When she returned to Kerala after studies, she joined a temperance movement for prevention campaign, but eventually went into treatment sector by co-founding TRADA with the ecumenical council in the state.

"Since then, I have never turned back from my mission among drug and alcohol users," said the nun who has traveled across Kerala to spread awareness on addiction.

Lilly Chunkapura said her younger sister's work in Kerala inspired her to start the Bengaluru center. Initially hers was an extension of the Kottayam center, but eventually it grew as one of the most known rehabilitation centers in Bengaluru, where she also developed an HIV/AIDS intervention program.

The elder Chunkapura opened an outreach center to treat alcohol and drug users at the Kolar Gold Mines, about 60 miles east of Bengaluru.

Other congregations are also involved in the de-addiction ministry, mostly among alcoholics.

Apostolic Carmel Sr. Maria Jyotsna, a teacher, started working with alcoholic parents of some students and, since 2002, has organized therapeutic camps for them.

Bethany Sr. Anna Maria, secretary of her congregation's social works, said one of her target groups in Mangaluru was migrant laborers among whom alcohol addiction is rampant.
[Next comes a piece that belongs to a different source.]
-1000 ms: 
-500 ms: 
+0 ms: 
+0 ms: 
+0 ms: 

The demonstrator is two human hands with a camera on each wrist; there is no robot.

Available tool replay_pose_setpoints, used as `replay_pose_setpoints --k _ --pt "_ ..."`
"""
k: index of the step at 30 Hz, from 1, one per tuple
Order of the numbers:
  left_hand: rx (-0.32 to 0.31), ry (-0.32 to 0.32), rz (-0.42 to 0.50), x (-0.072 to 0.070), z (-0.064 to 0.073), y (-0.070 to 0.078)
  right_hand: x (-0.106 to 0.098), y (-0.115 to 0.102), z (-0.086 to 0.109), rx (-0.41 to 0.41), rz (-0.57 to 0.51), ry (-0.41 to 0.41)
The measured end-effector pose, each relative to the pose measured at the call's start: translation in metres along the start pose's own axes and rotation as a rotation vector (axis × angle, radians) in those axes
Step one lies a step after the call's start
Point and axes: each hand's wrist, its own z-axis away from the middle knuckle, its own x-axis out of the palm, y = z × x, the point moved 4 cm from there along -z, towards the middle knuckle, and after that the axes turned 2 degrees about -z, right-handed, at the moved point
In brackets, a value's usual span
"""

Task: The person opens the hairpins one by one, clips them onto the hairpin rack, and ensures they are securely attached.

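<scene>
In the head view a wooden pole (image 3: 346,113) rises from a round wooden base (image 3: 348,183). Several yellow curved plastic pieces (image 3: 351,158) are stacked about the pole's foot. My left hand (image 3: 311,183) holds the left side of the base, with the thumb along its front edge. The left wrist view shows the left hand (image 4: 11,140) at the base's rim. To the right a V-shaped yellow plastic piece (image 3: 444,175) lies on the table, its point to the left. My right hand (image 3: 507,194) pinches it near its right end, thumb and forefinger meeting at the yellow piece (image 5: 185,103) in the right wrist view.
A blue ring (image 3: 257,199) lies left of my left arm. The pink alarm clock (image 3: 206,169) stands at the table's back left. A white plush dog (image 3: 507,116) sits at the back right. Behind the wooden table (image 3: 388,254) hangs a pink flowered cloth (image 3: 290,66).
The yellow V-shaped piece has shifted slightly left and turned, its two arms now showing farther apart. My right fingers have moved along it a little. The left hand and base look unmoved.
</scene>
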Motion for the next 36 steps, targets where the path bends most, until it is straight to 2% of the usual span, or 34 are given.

"We did not manage a drug treatment center but coordinated with other centers to admit, treat and rehabilitate them," she said.

Sister Pius, a senior Bethany nun in her 80s who has worked among alcohol and drug dependents for several years, said the addicts are "very helpless and hopeless, and they require our support and care."

"Social stigma has isolated them from the mainstream society," she said. "And if we also ignore them, who else will?"

*Names have been changed to protect identities.